A permanência dessa lógica é tão presente na consolidação da extrema-direita norte-americana que basta ver o laço do trumpismo com as igrejas evangélicas, além da presbiteriana, nos EUA, sem contar o papel da “evangelização” na guerra-fria, etc. (Uma obra interessante sobre isso é Dark Money – The hidden history of the billionaires behind the rise of the radical right, de Jane Mayer). Logo, não precisa a IPB dizer que é apartidária, pois não sendo apolítica, ela sempre foi de extrema-direita: independentemente de partidos, claro está. 
É assim que, num lance de mestre de xadrez, as ciências brasileiras passam a ser vexadas e ameaçadas. O atual presidente da Coordenação de Aperfeiçoamento de Pessoal de Nível Superior – CAPES, agência de fomento fundamental para o desenvolvimento e a maturação das pesquisas no Brasil, sustenta a necessidade de se defender o criacionismo. Ele chega à CAPES após ocupar o cargo de Reitor em uma instituição educacional da IPB – o Mackenzie. 
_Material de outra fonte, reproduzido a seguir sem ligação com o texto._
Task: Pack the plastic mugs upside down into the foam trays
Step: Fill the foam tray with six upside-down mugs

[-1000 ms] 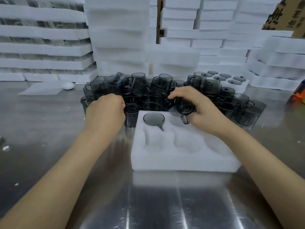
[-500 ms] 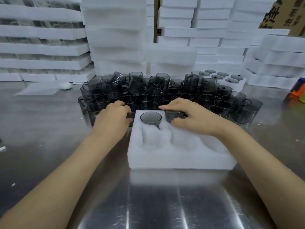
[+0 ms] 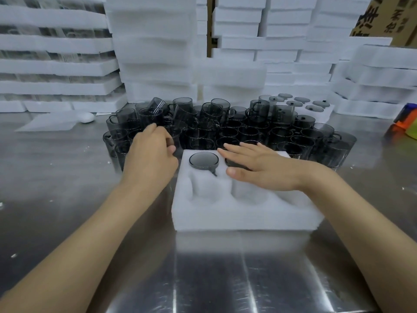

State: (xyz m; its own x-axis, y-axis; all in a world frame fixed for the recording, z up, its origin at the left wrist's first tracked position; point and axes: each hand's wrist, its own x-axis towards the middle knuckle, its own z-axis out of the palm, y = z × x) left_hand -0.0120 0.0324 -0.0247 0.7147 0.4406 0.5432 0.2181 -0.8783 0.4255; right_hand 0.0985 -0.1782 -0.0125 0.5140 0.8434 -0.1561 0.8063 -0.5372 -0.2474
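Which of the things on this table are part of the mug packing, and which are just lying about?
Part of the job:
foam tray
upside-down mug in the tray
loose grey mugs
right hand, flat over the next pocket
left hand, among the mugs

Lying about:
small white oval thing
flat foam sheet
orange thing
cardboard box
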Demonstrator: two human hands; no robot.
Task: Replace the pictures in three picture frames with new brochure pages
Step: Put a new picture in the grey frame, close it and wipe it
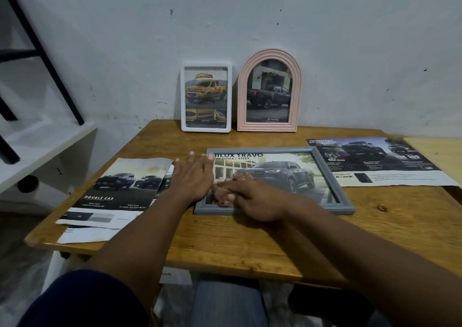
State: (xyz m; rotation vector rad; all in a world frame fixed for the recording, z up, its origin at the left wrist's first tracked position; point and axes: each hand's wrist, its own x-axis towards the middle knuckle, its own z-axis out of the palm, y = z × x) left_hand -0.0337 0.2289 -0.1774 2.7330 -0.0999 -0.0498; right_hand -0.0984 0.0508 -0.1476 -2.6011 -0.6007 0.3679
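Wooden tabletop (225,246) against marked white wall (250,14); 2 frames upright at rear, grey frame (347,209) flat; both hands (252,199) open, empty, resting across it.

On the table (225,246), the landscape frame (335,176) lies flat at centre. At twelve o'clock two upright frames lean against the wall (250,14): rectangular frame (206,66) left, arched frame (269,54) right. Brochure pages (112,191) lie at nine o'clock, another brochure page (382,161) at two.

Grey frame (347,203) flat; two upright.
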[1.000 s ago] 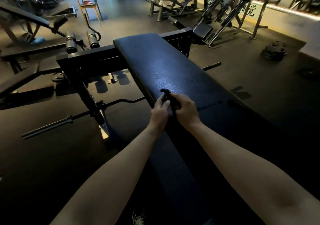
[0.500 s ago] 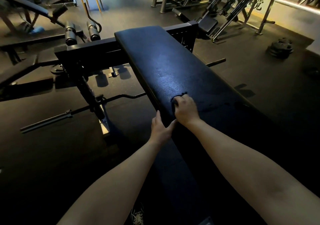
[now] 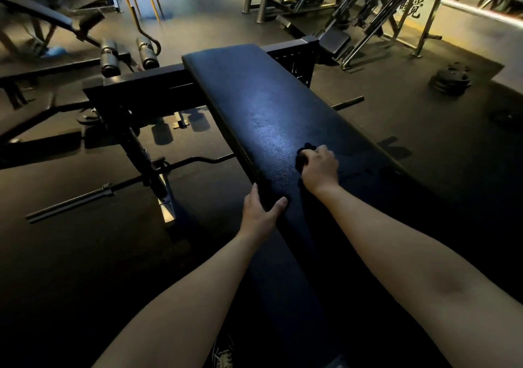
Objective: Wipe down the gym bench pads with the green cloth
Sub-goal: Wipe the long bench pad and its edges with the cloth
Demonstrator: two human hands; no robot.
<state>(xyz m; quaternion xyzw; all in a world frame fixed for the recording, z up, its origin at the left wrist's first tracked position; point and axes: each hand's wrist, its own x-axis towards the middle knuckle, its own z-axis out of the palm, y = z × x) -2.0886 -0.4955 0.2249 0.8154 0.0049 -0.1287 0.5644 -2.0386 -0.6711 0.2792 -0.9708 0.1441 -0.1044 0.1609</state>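
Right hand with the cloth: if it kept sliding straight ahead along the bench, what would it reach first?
Only bare bench pad lies ahead of the right hand and cloth; the pad's far end comes first, probably.

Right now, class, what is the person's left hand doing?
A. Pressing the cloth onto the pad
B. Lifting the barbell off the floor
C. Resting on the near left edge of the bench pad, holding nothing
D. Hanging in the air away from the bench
C: the left hand lies on the edge of the bench pad with its thumb on top, while the right hand grips the dark cloth.
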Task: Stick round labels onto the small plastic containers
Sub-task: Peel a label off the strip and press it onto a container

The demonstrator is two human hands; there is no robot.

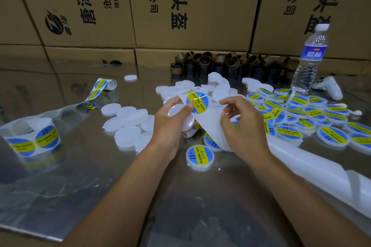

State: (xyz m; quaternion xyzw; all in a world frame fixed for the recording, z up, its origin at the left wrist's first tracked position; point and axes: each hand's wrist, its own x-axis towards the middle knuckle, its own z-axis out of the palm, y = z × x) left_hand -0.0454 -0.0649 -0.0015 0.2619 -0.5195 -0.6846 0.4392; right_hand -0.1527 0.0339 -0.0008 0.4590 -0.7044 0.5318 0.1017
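Forearms bare as far as the frame shows; left hand [170, 126] and right hand [244, 128] bare, fingernails trimmed short.

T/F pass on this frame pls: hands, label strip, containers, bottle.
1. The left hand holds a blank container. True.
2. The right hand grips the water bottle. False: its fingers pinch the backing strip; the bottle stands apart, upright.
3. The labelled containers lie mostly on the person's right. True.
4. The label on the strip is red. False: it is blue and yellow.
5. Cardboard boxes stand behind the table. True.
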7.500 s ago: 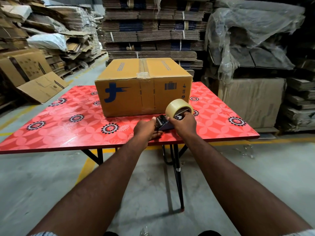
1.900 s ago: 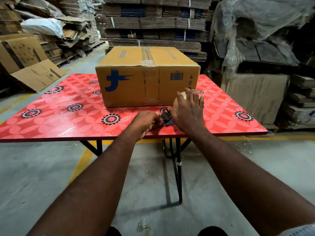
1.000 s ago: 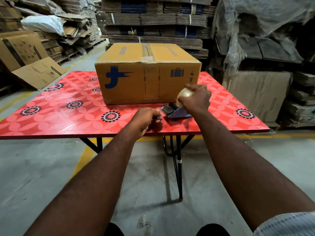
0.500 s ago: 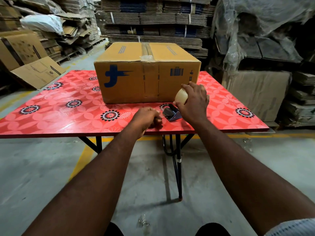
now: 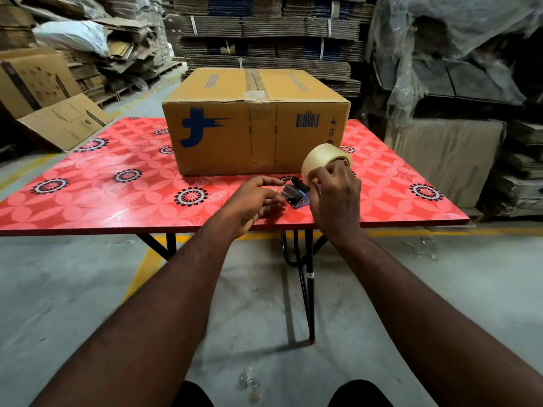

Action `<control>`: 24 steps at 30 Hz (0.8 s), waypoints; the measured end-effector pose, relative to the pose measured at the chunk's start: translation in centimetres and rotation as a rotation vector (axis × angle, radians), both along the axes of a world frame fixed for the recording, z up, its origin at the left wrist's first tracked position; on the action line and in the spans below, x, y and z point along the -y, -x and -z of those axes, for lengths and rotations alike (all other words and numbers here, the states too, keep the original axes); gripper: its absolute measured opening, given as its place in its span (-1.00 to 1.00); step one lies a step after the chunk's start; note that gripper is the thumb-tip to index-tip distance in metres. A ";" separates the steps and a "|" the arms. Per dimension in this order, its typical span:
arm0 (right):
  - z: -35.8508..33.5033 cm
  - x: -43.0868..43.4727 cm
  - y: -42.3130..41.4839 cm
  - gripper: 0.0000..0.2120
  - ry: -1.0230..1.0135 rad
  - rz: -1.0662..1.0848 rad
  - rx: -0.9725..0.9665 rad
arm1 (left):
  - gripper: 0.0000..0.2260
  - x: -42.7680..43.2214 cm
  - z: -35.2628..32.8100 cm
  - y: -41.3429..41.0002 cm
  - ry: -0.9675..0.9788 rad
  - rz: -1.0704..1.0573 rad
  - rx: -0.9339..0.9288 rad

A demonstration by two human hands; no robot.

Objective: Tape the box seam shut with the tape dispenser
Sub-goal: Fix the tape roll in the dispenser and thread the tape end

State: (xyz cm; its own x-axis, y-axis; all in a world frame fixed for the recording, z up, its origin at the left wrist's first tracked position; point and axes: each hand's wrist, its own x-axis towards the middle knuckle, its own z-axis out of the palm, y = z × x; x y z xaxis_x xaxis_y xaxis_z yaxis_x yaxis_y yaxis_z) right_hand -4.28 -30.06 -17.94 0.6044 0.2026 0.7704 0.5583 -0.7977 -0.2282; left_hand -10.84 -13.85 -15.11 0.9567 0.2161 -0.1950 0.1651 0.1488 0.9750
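I see the box (image 5: 255, 136) on the red flowered table (image 5: 117, 186), with a strip of tape along its top seam (image 5: 255, 82). The tape dispenser (image 5: 296, 196) rests on the table just in front of the box's right front corner. My right hand (image 5: 335, 198) curls around the tape roll (image 5: 318, 158) and grips it. My left hand (image 5: 252, 198) sits just left of the dispenser's dark front end, fingers half curled and blurred; I cannot tell whether it pinches anything
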 end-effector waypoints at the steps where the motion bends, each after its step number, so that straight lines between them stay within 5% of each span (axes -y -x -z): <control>1: 0.1 0.1 0.0 -0.82 -0.054 -0.044 -0.060 | -0.76 0.1 0.0 0.0 0.000 -0.005 0.004; 10: -1.3 -1.1 -0.2 -0.83 -0.396 -0.125 -0.373 | -0.68 1.3 0.2 1.2 -0.101 -0.149 0.064; 24: -1.5 -2.2 -1.6 -0.75 -0.373 -0.436 -0.572 | -0.77 4.5 3.0 3.6 -0.183 -0.437 0.184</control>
State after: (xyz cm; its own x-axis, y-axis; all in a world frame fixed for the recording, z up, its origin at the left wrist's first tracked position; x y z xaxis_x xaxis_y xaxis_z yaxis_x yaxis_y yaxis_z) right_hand -2.64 -27.86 -16.46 0.8512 0.3015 0.4296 0.5180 -0.3505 -0.7803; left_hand -14.39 -18.38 -18.11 0.7844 0.6185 0.0465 -0.0512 -0.0103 0.9986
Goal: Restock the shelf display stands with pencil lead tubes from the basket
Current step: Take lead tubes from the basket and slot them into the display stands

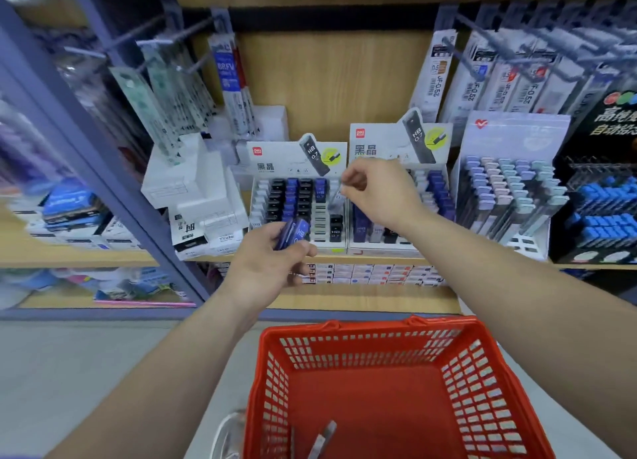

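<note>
Head view: left fingers (303, 250) grip blue tubes (293, 232); right fingers (349, 182) pinch a pale tube (335, 196).

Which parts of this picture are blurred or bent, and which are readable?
Head view: left shelves smear with blur; the blue upright slants from the wide lens; the display stand header and blue tubes in the left hand read clearly; the right hand's pale tube is faint.

Both forearms outstretched, left hand (270, 257) curled round blue tubes (297, 232), right hand (377, 193) higher, pinching a pale tube (336, 196)
</note>
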A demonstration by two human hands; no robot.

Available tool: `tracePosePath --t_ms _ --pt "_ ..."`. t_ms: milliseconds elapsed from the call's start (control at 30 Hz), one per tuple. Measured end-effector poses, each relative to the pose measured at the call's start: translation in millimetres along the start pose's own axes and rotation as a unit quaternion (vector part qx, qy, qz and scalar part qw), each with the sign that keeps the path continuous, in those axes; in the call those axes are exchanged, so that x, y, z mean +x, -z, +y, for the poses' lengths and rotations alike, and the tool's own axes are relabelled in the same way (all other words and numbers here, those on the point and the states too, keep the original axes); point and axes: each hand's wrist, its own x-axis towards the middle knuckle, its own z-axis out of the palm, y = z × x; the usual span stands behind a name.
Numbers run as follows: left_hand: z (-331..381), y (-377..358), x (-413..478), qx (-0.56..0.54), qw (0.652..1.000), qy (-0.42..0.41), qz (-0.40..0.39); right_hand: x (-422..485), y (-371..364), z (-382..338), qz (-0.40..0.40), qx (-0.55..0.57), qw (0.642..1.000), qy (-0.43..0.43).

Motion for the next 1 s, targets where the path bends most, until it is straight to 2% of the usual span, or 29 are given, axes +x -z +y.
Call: tracePosePath --t_ms 267,633,1000 --pt "2 11 -4 -0.011 1.0 0.015 0.009 5 -17 7 -0.065 -0.106 0.992 0.015" --pt "7 13 -9 -0.004 1.0 0.019 0.013 2 -23 11 -0.035 -0.122 0.991 0.032" --pt "9 15 -11 -0.001 1.0 0.019 0.011 5 -26 6 -0.088 -0.18 0.979 0.049"
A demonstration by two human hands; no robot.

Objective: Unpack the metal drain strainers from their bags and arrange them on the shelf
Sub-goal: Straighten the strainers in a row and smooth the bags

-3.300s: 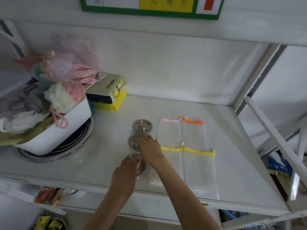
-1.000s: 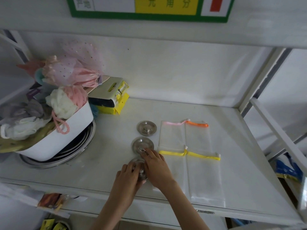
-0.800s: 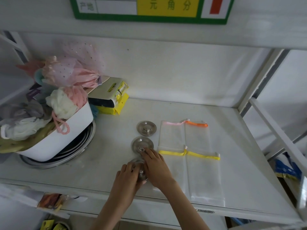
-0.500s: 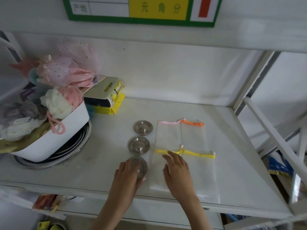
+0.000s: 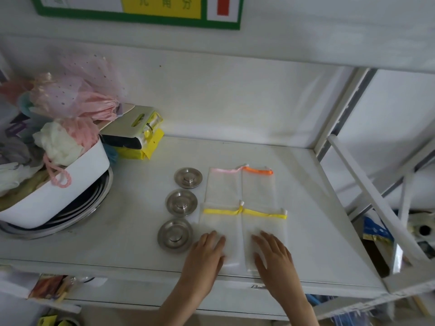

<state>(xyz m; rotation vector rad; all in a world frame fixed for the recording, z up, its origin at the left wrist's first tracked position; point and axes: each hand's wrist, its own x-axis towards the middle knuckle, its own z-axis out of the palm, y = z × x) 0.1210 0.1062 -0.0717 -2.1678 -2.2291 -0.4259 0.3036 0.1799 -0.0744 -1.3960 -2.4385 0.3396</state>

O triste sintoma possível de se encontrar nessa conjuntura é assustador. Em uma dimensão, há o respaldo ideológico de uma instituição de fé a um governo que deliberadamente desmantela a pesquisa CIENTÍFICA no Brasil: cancela financiamentos, altera políticas de concessão de bolsas de pesquisa vigentes, estrangula a mobilidade dos pesquisadores, cancela editais de pesquisa, sem contar a incompetência precisa no caso do ENEM, comprometendo o ingresso de milhares de jovens nas Universidades e nos rituais iniciais da pesquisa científica. Tudo isso ocorre com a IPB tentando ocultar o seu acumpliciamento histórico com a farsa ardente da ditadura, da direita e da extrema-direita. Em outra perspectiva, por mais que a fé deva ser respeitada, uma instituição de fomento à pesquisa, portanto laica, como a ciência deve ser, passa a ser usada como couraça ideológica ao próprio governo. Assim, as ciências passam a ser reduzidas a uma profissão de fé.
Desnecessário continuar este texto para dizer que vamos de mal a pior. Fico imaginado se houvesse no comando da CAPES um adepto do candomblé e defendesse, publicamente, que no princípio, Olorum, o ser supremo, governava o Orun, o céu. A Terra não era nada mais que uma imensidão de pântanos governada por Olokun, a grande mãe, guardiã da memória ancestral. Então, Obatalá, a divindade da criação, teve a ideia de colocar terra sólida sobre os pântanos… 
Podemos imaginar o que o patriarcado, os brancos, os evangélicos, os cidadãos de bem fariam? Podemos?